“If we let the technologies dictate our values, we’ve got it deeply backward.” — Andrew McAfee
A recent article in The New York Times exposed a hard-charging workplace environment at Amazon. The Times piece — which Amazon says was not a fair representation — suggests that the company’s workers are closely monitored and tracked and that a brutal culture demands they be on-call at all hours. It raised provocative questions about the way the modern workplace — particularly white-collar work — is being transformed by data. Bosses have more and more information about their employees’ activities and performance and, with it, perhaps more control over the other parts of their lives.
On this week’s episode of our podcast What’s The Point, a look at how companies can use data to become more profitable while also running the risk of making workers feel like efficiency comes before their humanity. Our guests:
- Andrew McAfee of the MIT Initiative on the Digital Economy and co-author of “The Second Machine Age.”
- Zeynep Ton of the operations management group at the MIT Sloan School of Management and author of “The Good Jobs Strategy.”
Plus, this week’s Significant Digit: Several GOP candidates have pledged to visit all 99 of Iowa’s counties in advance of the Iowa caucuses.
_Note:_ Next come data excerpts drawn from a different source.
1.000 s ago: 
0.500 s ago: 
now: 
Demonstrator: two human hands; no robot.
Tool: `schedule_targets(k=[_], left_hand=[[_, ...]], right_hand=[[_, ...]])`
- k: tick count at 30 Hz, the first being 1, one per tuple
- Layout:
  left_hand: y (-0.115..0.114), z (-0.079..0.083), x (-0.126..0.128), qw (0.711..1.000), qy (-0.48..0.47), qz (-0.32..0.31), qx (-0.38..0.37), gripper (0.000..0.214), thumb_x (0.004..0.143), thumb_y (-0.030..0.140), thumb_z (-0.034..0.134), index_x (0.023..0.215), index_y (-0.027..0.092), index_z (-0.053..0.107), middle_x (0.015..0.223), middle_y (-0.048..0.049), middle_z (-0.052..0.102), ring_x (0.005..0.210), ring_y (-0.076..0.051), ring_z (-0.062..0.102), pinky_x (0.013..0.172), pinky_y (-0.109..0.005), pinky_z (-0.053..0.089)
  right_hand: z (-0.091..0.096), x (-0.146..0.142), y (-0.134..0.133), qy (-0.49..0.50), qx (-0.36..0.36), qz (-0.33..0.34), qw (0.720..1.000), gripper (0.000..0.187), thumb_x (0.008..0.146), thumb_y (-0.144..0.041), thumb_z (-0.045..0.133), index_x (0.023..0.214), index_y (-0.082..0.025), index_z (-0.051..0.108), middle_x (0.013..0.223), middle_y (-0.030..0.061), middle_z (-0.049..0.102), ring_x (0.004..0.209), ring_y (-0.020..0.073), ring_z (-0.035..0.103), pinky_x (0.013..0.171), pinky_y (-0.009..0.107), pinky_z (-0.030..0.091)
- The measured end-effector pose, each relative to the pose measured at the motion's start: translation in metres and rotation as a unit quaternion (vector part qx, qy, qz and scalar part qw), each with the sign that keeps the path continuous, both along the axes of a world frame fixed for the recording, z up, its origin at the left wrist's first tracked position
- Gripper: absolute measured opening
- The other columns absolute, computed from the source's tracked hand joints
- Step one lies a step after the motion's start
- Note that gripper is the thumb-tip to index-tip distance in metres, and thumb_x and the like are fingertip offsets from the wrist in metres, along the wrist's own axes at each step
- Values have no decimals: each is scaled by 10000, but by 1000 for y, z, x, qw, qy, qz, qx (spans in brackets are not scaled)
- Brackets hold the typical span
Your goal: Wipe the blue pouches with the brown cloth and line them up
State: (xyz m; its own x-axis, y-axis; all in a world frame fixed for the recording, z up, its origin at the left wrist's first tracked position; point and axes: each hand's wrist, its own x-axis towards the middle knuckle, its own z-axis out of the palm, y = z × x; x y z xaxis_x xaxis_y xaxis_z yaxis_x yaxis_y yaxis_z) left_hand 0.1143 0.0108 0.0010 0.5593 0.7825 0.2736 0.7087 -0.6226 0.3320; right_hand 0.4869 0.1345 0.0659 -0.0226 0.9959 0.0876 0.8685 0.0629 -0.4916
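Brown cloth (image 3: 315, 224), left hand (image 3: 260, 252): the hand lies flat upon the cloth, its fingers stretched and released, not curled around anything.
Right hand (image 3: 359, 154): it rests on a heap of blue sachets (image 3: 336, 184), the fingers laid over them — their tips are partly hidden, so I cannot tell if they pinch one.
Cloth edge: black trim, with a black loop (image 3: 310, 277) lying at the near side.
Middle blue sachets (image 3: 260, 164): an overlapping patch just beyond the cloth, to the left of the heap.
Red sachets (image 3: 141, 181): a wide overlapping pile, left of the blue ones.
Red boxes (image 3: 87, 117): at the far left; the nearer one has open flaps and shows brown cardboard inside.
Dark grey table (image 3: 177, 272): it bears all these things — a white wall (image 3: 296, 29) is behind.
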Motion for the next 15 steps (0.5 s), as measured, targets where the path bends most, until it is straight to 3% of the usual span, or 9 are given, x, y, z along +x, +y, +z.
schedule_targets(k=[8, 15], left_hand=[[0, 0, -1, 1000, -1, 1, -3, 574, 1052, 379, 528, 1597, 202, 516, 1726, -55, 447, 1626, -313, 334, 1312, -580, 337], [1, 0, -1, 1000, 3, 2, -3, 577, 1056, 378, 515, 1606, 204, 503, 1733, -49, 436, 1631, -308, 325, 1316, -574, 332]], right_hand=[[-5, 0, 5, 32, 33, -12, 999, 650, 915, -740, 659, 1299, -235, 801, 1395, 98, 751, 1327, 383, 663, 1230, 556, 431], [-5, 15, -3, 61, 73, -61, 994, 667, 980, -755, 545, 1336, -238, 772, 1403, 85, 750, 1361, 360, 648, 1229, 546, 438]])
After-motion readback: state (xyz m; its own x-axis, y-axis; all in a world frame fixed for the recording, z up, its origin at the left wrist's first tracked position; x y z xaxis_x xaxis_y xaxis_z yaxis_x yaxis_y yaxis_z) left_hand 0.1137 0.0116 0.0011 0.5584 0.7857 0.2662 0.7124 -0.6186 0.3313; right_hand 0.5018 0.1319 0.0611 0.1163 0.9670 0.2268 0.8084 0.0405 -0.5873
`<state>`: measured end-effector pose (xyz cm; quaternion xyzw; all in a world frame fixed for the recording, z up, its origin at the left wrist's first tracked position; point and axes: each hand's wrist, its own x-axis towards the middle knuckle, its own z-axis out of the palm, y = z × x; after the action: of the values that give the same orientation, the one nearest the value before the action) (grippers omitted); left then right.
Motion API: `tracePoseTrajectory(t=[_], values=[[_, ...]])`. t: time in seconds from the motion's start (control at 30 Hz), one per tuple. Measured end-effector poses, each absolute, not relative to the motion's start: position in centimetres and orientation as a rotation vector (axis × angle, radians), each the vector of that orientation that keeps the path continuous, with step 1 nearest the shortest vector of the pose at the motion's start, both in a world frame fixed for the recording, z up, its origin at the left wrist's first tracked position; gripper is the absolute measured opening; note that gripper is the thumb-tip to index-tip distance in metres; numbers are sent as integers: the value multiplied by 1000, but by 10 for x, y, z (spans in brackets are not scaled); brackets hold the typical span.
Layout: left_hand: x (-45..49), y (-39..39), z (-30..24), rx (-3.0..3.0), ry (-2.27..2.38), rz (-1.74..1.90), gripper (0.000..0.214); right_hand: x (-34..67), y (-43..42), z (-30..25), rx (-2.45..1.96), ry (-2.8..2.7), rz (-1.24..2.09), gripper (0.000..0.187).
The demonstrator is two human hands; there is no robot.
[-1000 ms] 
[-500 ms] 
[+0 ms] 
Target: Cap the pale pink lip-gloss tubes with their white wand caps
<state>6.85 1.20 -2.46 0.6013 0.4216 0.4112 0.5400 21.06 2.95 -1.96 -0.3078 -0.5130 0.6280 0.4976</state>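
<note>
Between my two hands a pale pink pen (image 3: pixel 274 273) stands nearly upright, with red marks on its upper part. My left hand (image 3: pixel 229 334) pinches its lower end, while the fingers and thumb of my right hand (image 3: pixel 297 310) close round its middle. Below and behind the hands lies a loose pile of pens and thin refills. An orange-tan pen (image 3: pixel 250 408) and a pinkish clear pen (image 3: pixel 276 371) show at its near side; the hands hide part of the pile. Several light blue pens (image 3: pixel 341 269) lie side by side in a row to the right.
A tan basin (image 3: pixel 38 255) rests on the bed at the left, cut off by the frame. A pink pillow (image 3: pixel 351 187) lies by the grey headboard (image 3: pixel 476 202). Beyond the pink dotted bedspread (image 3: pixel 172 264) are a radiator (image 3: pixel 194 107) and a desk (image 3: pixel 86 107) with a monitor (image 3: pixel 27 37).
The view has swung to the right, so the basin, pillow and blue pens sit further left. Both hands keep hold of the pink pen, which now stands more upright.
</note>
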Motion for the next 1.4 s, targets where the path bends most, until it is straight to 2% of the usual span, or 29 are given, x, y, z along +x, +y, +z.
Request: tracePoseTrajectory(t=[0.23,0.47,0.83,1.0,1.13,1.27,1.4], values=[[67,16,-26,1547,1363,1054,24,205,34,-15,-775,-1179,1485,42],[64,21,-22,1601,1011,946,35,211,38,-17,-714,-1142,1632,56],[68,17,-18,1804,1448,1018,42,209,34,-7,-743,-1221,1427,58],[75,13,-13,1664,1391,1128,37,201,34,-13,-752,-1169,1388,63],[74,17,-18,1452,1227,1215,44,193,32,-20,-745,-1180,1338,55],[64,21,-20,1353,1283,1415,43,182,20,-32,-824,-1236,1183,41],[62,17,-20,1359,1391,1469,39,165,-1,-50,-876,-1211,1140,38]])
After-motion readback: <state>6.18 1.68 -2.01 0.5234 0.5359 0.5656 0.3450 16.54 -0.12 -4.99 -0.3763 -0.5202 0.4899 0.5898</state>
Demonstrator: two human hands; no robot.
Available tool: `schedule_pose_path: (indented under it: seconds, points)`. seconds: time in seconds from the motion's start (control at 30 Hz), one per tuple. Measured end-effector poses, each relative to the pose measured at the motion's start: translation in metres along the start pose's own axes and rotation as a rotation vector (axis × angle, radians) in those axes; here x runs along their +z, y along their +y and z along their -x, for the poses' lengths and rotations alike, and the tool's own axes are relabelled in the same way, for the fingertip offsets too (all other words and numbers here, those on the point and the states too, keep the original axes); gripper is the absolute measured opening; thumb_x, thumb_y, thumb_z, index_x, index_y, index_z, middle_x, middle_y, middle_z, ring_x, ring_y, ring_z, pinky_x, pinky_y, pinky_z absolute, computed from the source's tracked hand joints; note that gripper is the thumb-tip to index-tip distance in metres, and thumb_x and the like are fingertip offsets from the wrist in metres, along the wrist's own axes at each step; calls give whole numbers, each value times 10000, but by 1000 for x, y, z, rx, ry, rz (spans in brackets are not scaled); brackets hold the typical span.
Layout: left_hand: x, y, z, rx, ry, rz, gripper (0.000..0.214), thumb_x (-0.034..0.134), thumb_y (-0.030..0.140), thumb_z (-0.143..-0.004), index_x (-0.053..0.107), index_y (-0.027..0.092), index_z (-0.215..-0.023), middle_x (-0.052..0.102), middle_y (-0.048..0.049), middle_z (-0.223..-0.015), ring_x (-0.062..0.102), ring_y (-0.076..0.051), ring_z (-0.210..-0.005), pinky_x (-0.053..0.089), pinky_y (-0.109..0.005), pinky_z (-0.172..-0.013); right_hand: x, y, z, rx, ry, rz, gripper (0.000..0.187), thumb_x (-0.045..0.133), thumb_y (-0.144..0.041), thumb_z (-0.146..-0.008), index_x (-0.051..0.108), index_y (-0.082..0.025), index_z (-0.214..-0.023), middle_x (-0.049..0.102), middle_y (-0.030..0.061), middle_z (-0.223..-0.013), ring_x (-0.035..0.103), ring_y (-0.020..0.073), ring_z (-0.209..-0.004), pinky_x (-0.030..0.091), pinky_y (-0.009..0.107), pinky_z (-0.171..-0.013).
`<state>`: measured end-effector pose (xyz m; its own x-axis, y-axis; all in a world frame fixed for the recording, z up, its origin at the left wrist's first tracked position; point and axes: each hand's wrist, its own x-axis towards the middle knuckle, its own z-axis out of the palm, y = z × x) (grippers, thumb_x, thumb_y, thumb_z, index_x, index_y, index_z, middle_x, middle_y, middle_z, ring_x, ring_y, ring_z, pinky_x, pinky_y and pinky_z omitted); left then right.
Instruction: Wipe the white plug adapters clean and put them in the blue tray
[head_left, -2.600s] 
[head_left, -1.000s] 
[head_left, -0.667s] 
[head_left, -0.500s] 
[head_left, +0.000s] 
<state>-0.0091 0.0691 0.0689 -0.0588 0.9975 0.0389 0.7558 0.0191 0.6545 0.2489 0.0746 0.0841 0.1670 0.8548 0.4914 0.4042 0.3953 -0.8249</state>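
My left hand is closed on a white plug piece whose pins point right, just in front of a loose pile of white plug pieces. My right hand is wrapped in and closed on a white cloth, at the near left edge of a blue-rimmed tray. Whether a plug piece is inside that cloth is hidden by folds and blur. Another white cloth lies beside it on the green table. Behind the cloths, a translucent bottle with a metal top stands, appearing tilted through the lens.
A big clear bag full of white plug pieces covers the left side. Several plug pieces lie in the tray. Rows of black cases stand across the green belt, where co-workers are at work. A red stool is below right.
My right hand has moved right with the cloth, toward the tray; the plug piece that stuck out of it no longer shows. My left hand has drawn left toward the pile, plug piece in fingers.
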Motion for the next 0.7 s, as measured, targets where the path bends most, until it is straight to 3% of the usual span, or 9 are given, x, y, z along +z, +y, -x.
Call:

FiveThirtyEight’s politics editor Micah Cohen explains.
Stream or download the full episode above, and find a partial transcript below.
Data and the ruthless manager within
Andrew McAfee: There are two aspects to the [New York Times] Amazon story as I read it. One was about how data-driven they are as a culture. The other is about how hard-charging they are as a culture. And I thought the first of those was kind of interesting. Amazon has tried very hard to be a data-driven culture. The second one, my reaction was, “eh.” OK, they decided to have a hard-charging corporate culture. So what?
Jody Avirgan: But, of course, the catch is that the data enables that [culture] … and it allows managers to justify that behavior.
Zeynep Ton: They would do it with or without data. This is not a function of the data that they can collect. This is a function of what their mentality is and how they think about their employees. In that setting, it doesn’t seem like employees are that important — turnover is high. But they’ve designed a whole system around high turnover, and no one can say that this is not a successful organization.
Avirgan: But if inside every manager there’s a humane manager and a ruthless manager, the data was enabling that more ruthless side to come out. And if you think about this from a manager’s perspective, and they have the ability to monitor at all times … then even someone [who isn’t] a sociopath might take advantage of that, right? That’s the slippery slope of data that made a lot of people feel uneasy when they read that piece.
Ton: I agree. If used the wrong way, data can enable these ruthless practices. So we need to set some clear boundaries about how we use the data.
McAfee: Especially for our lower-level workers, who typically don’t have the power in bargaining relationships and therefore might get taken advantage of more.